Aristippus of Cyrene (; ; c. 435 – c. 356 BCE) was a hedonistic Greek philosopher and the founder of the Cyrenaic school of philosophy. He was a pupil of Socrates, but adopted a very different philosophical outlook, teaching that the goal of life was to seek pleasure by adapting circumstances to oneself and by maintaining proper control over both adversity and prosperity. His view that pleasure is the only good came to be called ethical hedonism. Despite having two sons, Aristippus identified his daughter Arete as the "intellectual heiress" of his work.  

There are indications that Aristippus was conflated with his grandson, Aristippus the Younger.

Life 

Aristippus, the son of Aritades, was born in Cyrene, Ancient Libya, c. 435 BCE. He came to Greece to be present at the Olympic games, where he asked Ischomachus about Socrates, and by his description was filled with so ardent a desire to see Socrates, that he went to Athens for the purpose, and remained with him almost up to the time of his execution in 399. Diodorus dates him to 366, which agrees very well with the facts known about him, and with the statement that Lais, the courtesan with whom he was intimate, was born in 421.

Though a disciple of Socrates, Aristippus wandered very far both in principle and practice from the teaching and example of his great master. He lived luxuriously, was happy to seek sensual gratification and the company of the notorious Lais. He also took money for his teaching, the first of Socrates'  disciples to do so and even told Socrates that he resided in a foreign land in order to escape the trouble of involving himself in the politics of his native city. He passed part of his life at the court of Dionysius I of Syracuse or Dionysius the Younger, and is also said to have been taken prisoner by Artaphernes, the satrap who drove the Spartans from Rhodes in 396. He appears, however, at last to have returned to Cyrene, and there he spent his old age.

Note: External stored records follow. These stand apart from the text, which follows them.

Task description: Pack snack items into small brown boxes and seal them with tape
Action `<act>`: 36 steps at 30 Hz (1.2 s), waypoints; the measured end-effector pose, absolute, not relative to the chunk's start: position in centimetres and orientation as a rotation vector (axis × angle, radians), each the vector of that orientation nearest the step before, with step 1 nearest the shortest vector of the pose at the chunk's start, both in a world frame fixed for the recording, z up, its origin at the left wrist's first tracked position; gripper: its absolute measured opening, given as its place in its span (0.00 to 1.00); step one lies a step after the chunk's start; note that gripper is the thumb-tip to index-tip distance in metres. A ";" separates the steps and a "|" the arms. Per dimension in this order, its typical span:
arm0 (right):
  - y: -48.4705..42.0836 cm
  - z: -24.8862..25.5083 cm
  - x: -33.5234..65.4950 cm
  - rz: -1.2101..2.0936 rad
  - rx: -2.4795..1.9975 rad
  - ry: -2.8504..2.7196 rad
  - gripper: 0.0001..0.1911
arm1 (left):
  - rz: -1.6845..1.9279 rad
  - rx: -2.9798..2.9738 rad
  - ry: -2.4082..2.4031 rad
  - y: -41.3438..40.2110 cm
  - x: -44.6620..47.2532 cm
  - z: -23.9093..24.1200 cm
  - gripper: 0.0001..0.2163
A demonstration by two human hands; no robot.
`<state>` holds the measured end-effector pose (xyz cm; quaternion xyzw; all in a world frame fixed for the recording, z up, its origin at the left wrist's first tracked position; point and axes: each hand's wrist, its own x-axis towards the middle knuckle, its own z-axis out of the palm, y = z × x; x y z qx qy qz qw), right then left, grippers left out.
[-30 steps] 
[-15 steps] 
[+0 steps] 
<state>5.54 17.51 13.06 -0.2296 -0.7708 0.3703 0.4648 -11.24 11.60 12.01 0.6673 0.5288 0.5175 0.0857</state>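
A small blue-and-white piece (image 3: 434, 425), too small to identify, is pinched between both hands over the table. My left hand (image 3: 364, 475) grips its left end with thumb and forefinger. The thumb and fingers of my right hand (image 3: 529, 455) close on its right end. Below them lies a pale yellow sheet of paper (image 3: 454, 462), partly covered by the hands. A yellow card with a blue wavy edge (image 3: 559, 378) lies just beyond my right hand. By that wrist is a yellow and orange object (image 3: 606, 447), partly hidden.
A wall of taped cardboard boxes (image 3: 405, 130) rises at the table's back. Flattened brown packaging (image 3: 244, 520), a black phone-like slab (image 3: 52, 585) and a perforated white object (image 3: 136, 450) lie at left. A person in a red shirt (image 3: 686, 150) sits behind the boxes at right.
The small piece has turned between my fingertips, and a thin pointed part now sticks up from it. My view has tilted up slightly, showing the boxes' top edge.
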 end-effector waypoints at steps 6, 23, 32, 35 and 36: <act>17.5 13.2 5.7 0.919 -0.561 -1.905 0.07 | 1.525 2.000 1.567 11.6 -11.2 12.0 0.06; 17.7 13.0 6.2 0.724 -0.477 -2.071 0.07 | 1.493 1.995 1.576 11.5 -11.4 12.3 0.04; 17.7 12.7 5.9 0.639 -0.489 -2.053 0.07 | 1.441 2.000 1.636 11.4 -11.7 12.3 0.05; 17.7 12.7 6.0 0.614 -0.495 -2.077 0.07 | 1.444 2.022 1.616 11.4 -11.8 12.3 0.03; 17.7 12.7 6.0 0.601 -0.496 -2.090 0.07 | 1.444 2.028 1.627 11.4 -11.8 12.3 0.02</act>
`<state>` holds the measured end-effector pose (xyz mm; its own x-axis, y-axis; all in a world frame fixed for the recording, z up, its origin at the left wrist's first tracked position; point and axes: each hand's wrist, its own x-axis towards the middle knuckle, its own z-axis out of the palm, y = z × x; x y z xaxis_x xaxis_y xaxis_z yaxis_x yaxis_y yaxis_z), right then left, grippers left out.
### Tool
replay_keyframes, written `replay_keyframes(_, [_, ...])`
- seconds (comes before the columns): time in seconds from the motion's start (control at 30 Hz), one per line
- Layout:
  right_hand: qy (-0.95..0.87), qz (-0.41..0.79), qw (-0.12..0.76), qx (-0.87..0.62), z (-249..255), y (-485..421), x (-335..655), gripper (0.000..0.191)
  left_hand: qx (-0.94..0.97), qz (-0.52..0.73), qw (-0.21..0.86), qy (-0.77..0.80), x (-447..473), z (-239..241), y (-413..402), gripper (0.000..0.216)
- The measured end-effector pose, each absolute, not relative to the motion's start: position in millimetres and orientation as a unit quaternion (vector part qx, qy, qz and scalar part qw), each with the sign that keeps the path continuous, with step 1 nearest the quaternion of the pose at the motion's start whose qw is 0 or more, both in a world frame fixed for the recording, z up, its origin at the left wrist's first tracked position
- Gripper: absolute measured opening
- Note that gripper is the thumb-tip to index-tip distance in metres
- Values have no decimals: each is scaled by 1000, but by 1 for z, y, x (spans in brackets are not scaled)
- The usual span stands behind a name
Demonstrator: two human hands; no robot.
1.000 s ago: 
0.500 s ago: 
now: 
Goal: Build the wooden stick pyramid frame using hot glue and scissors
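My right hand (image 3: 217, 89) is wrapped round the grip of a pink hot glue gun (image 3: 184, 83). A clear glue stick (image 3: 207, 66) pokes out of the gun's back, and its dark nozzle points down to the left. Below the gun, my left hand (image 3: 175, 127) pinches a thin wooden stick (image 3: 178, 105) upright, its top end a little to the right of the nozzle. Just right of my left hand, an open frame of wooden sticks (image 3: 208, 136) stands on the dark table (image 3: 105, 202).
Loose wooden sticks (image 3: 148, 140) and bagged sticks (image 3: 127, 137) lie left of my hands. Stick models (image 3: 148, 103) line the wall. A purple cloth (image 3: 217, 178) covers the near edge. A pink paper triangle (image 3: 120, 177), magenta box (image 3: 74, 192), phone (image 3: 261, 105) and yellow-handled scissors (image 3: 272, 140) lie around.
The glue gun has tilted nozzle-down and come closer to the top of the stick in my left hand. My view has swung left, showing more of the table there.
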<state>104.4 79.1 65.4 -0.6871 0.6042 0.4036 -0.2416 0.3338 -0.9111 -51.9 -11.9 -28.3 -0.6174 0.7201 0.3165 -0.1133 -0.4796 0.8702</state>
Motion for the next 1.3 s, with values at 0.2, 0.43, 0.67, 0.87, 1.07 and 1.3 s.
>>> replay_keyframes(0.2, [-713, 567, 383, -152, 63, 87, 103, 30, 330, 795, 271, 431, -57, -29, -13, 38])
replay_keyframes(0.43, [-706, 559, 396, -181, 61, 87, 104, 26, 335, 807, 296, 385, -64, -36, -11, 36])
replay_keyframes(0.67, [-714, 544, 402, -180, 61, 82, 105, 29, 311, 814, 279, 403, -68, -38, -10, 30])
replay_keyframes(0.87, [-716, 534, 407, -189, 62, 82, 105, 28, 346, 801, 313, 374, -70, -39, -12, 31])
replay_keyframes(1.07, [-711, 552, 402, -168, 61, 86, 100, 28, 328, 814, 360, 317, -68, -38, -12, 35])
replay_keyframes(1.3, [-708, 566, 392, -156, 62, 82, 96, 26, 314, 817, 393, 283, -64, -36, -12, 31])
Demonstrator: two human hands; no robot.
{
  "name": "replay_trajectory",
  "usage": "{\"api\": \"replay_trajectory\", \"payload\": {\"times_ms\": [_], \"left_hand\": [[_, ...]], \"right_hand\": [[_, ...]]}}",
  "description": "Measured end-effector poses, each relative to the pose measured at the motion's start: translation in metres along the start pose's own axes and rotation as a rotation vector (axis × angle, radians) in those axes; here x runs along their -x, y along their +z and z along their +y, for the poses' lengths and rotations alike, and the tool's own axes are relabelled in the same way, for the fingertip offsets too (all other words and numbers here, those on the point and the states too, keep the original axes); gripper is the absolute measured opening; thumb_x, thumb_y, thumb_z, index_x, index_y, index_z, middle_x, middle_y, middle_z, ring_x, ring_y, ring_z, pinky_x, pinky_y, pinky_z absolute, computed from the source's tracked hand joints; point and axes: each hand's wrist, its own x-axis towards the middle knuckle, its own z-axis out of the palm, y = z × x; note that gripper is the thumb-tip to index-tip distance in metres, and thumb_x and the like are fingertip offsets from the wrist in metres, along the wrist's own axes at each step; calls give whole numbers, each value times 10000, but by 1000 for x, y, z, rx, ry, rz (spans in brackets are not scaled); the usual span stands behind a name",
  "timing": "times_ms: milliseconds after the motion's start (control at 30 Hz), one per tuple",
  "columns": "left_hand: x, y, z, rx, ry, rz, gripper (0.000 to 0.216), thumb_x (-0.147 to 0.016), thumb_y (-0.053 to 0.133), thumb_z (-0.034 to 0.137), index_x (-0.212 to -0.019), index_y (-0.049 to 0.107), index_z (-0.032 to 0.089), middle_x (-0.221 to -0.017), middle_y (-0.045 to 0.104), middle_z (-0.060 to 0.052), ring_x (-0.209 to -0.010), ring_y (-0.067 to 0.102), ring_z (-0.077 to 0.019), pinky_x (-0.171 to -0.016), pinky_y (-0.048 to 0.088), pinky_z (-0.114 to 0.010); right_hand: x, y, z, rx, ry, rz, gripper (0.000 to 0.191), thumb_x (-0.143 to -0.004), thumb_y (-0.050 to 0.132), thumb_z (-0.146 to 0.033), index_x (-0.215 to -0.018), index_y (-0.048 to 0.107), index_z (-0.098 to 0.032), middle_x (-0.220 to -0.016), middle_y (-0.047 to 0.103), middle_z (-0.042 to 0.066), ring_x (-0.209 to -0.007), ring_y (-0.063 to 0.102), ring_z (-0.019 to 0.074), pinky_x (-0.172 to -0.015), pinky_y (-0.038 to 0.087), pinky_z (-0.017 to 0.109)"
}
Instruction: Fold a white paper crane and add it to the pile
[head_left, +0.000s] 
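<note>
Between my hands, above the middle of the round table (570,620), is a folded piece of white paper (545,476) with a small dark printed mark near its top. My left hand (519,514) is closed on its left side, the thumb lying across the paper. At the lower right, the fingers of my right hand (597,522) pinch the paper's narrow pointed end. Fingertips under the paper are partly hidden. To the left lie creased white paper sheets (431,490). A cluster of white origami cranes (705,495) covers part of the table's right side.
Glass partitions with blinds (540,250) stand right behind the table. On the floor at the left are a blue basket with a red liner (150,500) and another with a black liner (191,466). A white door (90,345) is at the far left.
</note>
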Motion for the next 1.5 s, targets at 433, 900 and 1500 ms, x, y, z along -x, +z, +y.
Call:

In Book VI of De architectura, Vitruvius describes Aristippus:
It is related of the Socratic philosopher Aristippus that, being shipwrecked and cast ashore on the coast of the Rhodians, he observed geometrical figures drawn thereon, and cried out to his companions: "Let us be of good cheer, for I see the traces of man." With that he made for the city of Rhodes, and went straight to the gymnasium. There he fell to discussing philosophical subjects, and presents were bestowed upon him, so that he could not only fit himself out, but could also provide those who accompanied him with clothing and all other necessaries of life. When his companions wished to return to their country, and asked him what message he wished them to carry home, he bade them say this: that children ought to be provided with property and resources of a kind that could swim with them even out of a shipwreck.

Philosophy

The anecdotes which are told of Aristippus (there are many in Diogenes Laërtius) by no means give us the notion of a person who was the mere slave of his passions, but rather of one who took a pride in extracting enjoyment from all circumstances of every kind, and in controlling adversity and prosperity alike. They illustrate and confirm the two statements of Horace, that to observe the precepts of Aristippus is "to endeavour to adapt circumstances to myself, not myself to circumstances" and that, "every complexion of life, every station and circumstance sat gracefully upon him." Thus when reproached for his love of bodily indulgences, he answered, that "it is not abstinence from pleasures that is best, but mastery over them without ever being worsted". When Dionysius, provoked at some of his remarks, ordered him to take the lowest place at table, he said, "You wish to dignify the seat". His statement "wise people, even though all laws were abolished, would still lead the same life" is a quote sometimes, and erroneously, attributed to the comic poet Aristophanes.
  
Whether Aristippus was a prisoner to a satrap, grossly insulted and even spit upon by a tyrant, enjoying the pleasures of a banquet, or reviled for faithlessness to Socrates by his fellow-pupils, he maintained the same calm temper. He seemed insulting to Xenophon and Plato, as seen from the Memorabilia, where he maintains a discussion against Socrates in defense of voluptuous enjoyment, and from the Phaedo, where his absence at the death of Socrates, though he was only at Aegina, 200 stadia from Athens, is doubtless mentioned as a reproach. Aristotle, too, calls him a sophist, and notices a story of Plato's speaking to him, with rather undue vehemence, and of his replying with calmness.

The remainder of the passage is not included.